Non, je ne schmoll pas!

„Du klingst ja wie ein Topf voller Mäuse“, sagte mir kürzlich ein Freund am Telefon, als das alles hier losging. Hatte ich noch nie gehört, aber es passte schon, alles wuselte so vor sich hin in mir: Wut, Erschöpfung, jede Menge Fragezeichen, löffelweise Enttäuschung und auch Verzagtheit. Ein einziger Mäusesalat. Ich fühlte mich verstanden und war gerührt.

Bis ich die Redewendung später nachschlage und feststelle, dass „ein Topf voller Mäuse“ eine Person beschreibt, die ein „verdrießliches Gesicht macht“, und zwar besonders „schmollende Frauen“. Und just als ich das herausfinde, zack, passt es schon wieder. Die Rührung verpufft, ich bin verstimmt.

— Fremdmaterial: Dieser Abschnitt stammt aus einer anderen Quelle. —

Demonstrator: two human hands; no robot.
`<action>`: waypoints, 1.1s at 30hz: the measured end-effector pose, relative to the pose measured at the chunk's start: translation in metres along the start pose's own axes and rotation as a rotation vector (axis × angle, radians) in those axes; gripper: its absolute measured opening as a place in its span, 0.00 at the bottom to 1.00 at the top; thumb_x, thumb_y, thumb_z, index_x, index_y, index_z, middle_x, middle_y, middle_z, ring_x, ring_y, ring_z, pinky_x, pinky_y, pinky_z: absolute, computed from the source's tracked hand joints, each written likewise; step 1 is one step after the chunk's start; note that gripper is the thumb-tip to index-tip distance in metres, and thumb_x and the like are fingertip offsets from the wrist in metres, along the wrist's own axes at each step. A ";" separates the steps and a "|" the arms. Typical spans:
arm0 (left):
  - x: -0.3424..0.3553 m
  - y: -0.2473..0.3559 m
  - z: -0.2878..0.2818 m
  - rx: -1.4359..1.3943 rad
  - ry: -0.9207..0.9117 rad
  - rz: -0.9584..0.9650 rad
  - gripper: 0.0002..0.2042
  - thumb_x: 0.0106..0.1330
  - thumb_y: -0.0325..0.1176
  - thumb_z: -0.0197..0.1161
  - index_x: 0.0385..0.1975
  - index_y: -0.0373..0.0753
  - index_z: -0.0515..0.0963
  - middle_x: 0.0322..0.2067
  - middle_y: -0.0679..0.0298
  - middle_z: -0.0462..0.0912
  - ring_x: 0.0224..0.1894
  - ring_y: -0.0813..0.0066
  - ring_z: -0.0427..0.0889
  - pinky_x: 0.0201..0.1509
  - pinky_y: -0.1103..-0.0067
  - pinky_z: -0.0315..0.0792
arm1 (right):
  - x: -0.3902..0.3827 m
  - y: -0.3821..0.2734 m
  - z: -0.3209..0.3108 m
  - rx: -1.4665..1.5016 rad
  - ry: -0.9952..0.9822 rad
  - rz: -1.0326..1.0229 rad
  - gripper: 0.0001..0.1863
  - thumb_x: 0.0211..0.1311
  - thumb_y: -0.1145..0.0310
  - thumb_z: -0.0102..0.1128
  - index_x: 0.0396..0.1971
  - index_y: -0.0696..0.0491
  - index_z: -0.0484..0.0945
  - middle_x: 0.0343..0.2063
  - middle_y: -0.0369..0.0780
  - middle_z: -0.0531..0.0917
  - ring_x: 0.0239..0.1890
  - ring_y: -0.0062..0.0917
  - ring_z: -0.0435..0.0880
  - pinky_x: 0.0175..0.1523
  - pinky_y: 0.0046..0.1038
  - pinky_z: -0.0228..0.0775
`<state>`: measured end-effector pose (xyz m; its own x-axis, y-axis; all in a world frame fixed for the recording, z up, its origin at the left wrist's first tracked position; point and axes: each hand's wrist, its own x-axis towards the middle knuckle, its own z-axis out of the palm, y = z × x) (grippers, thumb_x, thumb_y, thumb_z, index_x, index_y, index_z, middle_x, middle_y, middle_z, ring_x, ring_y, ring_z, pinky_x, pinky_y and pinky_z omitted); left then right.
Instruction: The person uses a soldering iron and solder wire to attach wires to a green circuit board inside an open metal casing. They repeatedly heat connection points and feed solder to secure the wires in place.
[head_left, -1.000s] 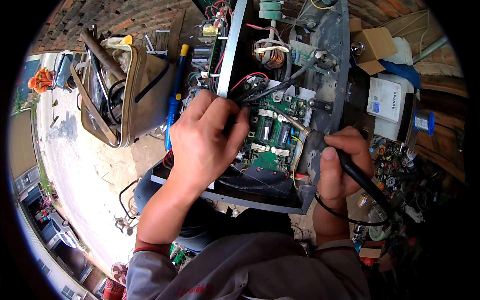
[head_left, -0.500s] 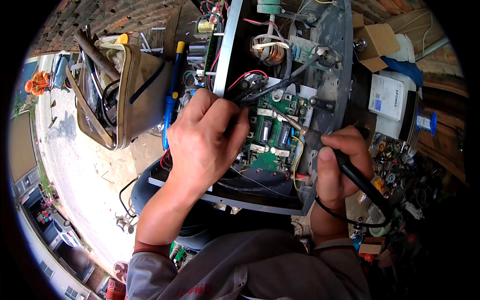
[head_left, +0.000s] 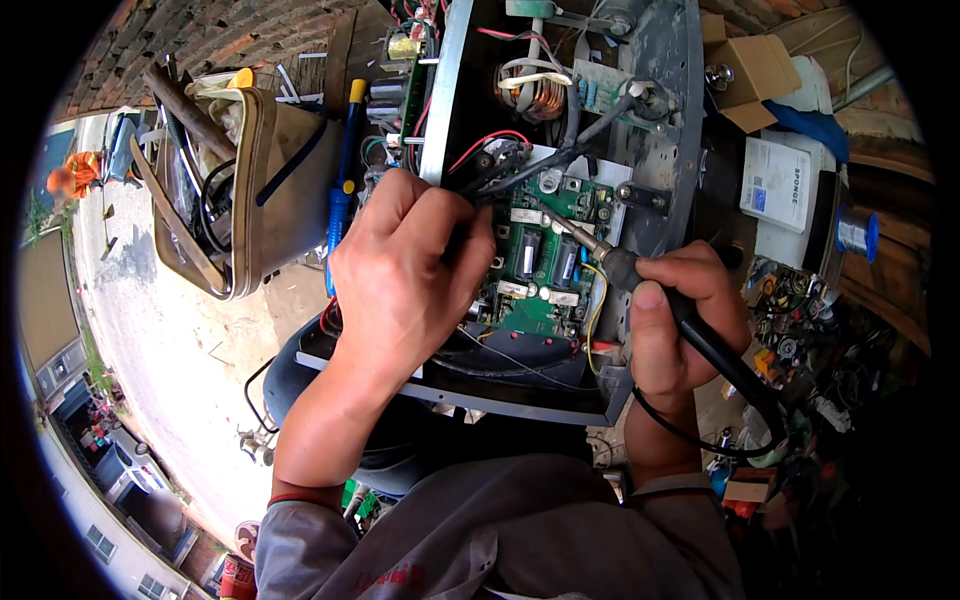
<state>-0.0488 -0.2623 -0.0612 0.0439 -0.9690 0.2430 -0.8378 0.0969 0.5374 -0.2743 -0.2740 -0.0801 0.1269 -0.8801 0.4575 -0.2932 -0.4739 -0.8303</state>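
Note:
An open metal device housing [head_left: 682, 120] holds a green circuit board [head_left: 525, 315] with white blocks, dark components and a yellow wire [head_left: 599, 310]. My left hand [head_left: 400, 280] is closed at the board's left edge, by the black cables [head_left: 515, 178]; whatever its fingertips grip is hidden. My right hand [head_left: 680, 325] grips a soldering iron [head_left: 618, 265] by its dark handle, with the thin metal tip angled onto the upper part of the board. Above, a copper coil [head_left: 535, 100] sits among cables, beside a bright metal divider [head_left: 446, 100].
Left of the housing stand a beige tool bag [head_left: 288, 170] and a blue-and-yellow tool [head_left: 340, 215]. At right are a cardboard box [head_left: 745, 75], a white box [head_left: 775, 185], a solder spool [head_left: 855, 235] and cluttered parts [head_left: 800, 330]. A person in orange [head_left: 75, 170] is far left.
My right hand and the iron have shifted slightly up and left, the tip staying at the board. My left hand is nearly unchanged in place and grip.

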 end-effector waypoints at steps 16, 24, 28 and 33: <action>0.000 0.002 0.000 0.005 0.016 -0.008 0.07 0.57 0.29 0.74 0.26 0.41 0.80 0.26 0.62 0.73 0.23 0.63 0.77 0.26 0.69 0.71 | 0.000 -0.001 0.002 0.016 0.013 0.023 0.07 0.53 0.75 0.66 0.31 0.61 0.81 0.20 0.42 0.79 0.20 0.28 0.76 0.28 0.27 0.67; 0.001 0.002 0.001 0.001 0.013 0.000 0.06 0.57 0.29 0.74 0.26 0.41 0.81 0.26 0.63 0.73 0.24 0.63 0.78 0.27 0.69 0.72 | 0.001 -0.001 0.001 0.004 0.001 0.024 0.07 0.53 0.74 0.66 0.31 0.61 0.81 0.20 0.42 0.79 0.20 0.28 0.76 0.28 0.27 0.68; -0.001 0.002 0.002 0.012 0.006 -0.014 0.06 0.57 0.29 0.74 0.27 0.41 0.81 0.26 0.63 0.74 0.25 0.63 0.78 0.28 0.70 0.73 | 0.001 0.000 0.001 0.008 0.007 0.006 0.07 0.54 0.74 0.66 0.31 0.61 0.81 0.20 0.42 0.79 0.20 0.28 0.76 0.27 0.27 0.68; -0.001 0.003 0.001 0.030 -0.006 -0.015 0.06 0.57 0.30 0.74 0.28 0.42 0.82 0.27 0.63 0.74 0.27 0.63 0.79 0.29 0.69 0.73 | 0.000 0.000 0.001 0.002 0.006 0.018 0.07 0.54 0.74 0.66 0.31 0.61 0.81 0.21 0.42 0.79 0.20 0.28 0.76 0.27 0.27 0.67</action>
<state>-0.0519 -0.2610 -0.0614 0.0530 -0.9717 0.2301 -0.8531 0.0757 0.5162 -0.2735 -0.2743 -0.0801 0.1155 -0.8883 0.4444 -0.2939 -0.4580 -0.8390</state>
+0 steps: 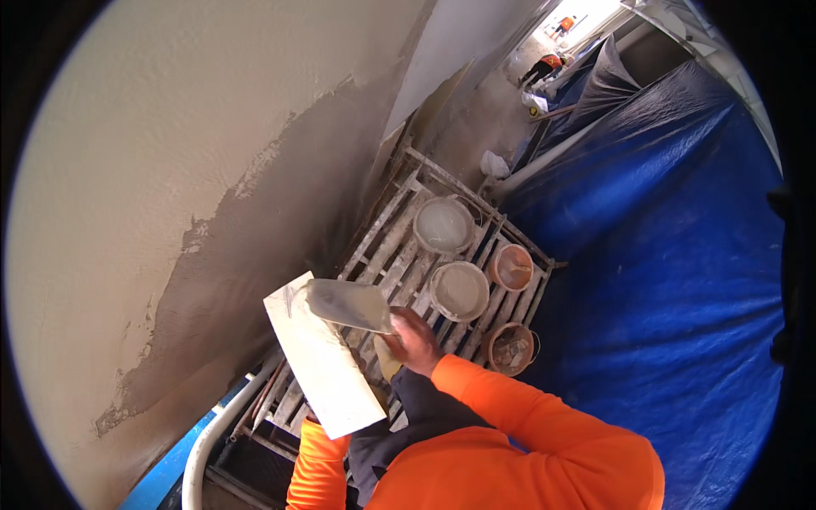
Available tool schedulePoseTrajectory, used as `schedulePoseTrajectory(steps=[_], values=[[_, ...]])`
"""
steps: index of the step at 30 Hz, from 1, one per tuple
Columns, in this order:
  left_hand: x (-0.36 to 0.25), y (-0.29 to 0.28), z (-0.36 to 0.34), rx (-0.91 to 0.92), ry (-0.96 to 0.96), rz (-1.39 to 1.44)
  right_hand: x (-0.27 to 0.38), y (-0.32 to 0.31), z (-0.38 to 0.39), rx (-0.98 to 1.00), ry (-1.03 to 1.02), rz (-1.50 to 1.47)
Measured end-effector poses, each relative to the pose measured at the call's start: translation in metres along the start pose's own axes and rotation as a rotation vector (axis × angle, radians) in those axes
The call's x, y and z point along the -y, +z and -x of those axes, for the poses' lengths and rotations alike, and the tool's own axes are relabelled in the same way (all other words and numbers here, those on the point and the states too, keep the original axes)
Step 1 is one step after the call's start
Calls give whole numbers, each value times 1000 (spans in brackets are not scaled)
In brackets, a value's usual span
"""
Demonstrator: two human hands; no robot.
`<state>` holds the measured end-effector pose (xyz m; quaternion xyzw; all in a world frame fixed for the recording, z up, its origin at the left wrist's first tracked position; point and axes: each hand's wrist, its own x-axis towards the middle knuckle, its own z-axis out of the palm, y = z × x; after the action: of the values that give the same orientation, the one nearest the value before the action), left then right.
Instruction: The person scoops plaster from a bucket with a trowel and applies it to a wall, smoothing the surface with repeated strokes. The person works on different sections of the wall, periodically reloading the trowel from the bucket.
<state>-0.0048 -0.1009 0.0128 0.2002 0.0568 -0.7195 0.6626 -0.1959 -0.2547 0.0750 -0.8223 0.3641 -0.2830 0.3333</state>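
While your right hand (414,340) grips the trowel (350,304) closed, its loaded blade rests on the hawk board (323,361). Your left hand is hidden under that board; grip unclear. Tilt the board and plaster may slide toward the buckets (459,291) beyond it.

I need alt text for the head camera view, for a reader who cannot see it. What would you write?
Seen from above, a person in orange sleeves holds a trowel in the right hand over a pale flat board that the left hand, hidden beneath, supports. Left is a partly plastered wall; ahead, four buckets stand on a slatted platform beside blue tarpaulin.
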Motion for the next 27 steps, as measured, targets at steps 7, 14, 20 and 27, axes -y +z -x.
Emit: schedulePoseTrajectory(steps=[7,14,20,27], values=[[-19,12,29,78,35,-38,-28,74,46,-80,28,67],[-5,-50,62,111,146,-379,-77,89,82,193,119,150],[57,-222,6,-258,531,-1007,-163,145,52,258,112,113],[86,-510,-106,-964,682,-1641,-278,240,27,396,93,119]])
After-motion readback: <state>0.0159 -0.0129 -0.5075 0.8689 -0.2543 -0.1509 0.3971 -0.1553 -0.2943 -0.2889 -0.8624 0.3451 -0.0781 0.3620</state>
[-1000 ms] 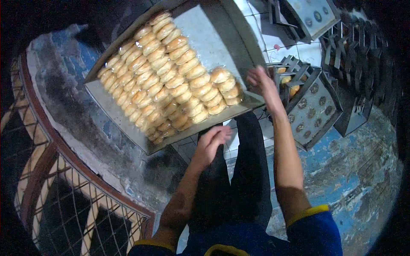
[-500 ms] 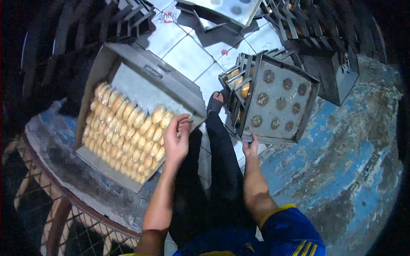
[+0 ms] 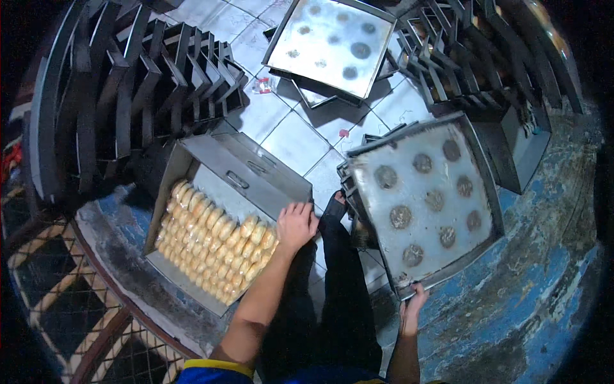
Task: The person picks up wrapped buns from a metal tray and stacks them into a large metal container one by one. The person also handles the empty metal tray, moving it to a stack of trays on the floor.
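Note:
My left hand [image 3: 297, 225] lies at the right corner of a grey metal box [image 3: 220, 148], its fingers bent over the rim. Rows of small golden bread rolls [image 3: 214, 246] in clear wrapping fill much of the box. My right hand [image 3: 412, 310] grips the near corner of a square metal tray [image 3: 441, 173], thumb on top of the rim and fingers partly hidden beneath. Several round dark spots mark the tray's pale surface, and it is raised and tilted above other trays. Those trays [image 3: 361, 227] are mostly hidden under it.
Stacked metal trays [image 3: 153, 83] rise at the far left, with another stack [image 3: 473, 45] at the far right. A spotted tray [image 3: 332, 48] tops a pile on the white tiles [image 3: 288, 137]. My foot [image 3: 337, 203] stands between box and tray. A worn blue-grey ledge [image 3: 511, 288] runs along the right.
The spotted tray has come up and nearer in my right hand. My left hand has moved from above the rolls' right end onto the box's corner. The view has shifted.

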Demonstrator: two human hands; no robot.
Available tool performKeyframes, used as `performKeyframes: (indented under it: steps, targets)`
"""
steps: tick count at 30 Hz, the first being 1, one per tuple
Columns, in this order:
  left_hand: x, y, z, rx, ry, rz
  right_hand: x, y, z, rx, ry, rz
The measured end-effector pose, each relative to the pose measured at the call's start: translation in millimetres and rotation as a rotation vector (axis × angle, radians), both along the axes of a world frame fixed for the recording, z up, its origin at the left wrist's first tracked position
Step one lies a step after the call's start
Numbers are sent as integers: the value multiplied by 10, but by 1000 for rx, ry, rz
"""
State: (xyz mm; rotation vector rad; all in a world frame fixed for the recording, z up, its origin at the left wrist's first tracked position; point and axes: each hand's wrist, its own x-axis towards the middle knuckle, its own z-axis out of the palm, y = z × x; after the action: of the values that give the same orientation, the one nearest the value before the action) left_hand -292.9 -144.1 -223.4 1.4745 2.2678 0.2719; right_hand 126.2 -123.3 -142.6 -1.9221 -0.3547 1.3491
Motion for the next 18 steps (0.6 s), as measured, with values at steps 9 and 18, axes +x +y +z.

Da gefällt mir die französische Wendung schon besser: être éveillé comme une potée de souris, heißt es dort ungleich eleganter, munter wie ein Topf Mäuse. Schon besser, das klingt nach kribbelnder Energie, nach elektrisierenden Ideen, nach lebendigem Durcheinander, das nehme ich.

Besser als Mäusemelken

So ein bisschen französische Münterkeit kann wirklich nicht schaden. Immerhin ist zwischen Vollzeit-Homeoffice und Teilzeit-Homeschooling, zwischen all den Videokonferenzen und dem Homekindergardening eigentlich gerade alles zum Mäusemelken. Vor allem mit der Aussicht darauf, dass das alles noch wochen- und monatelang, womöglich ein ganzes Jahr, so weitergeht.

Non, je ne schmoll pas, je m’appelle Énergie! Ich bin bloß un petit peu ungehalten. Und so ein Muttertag eignet sich doch ganz hervorragend für eine klitzekleine Revolution, n’est ce pas?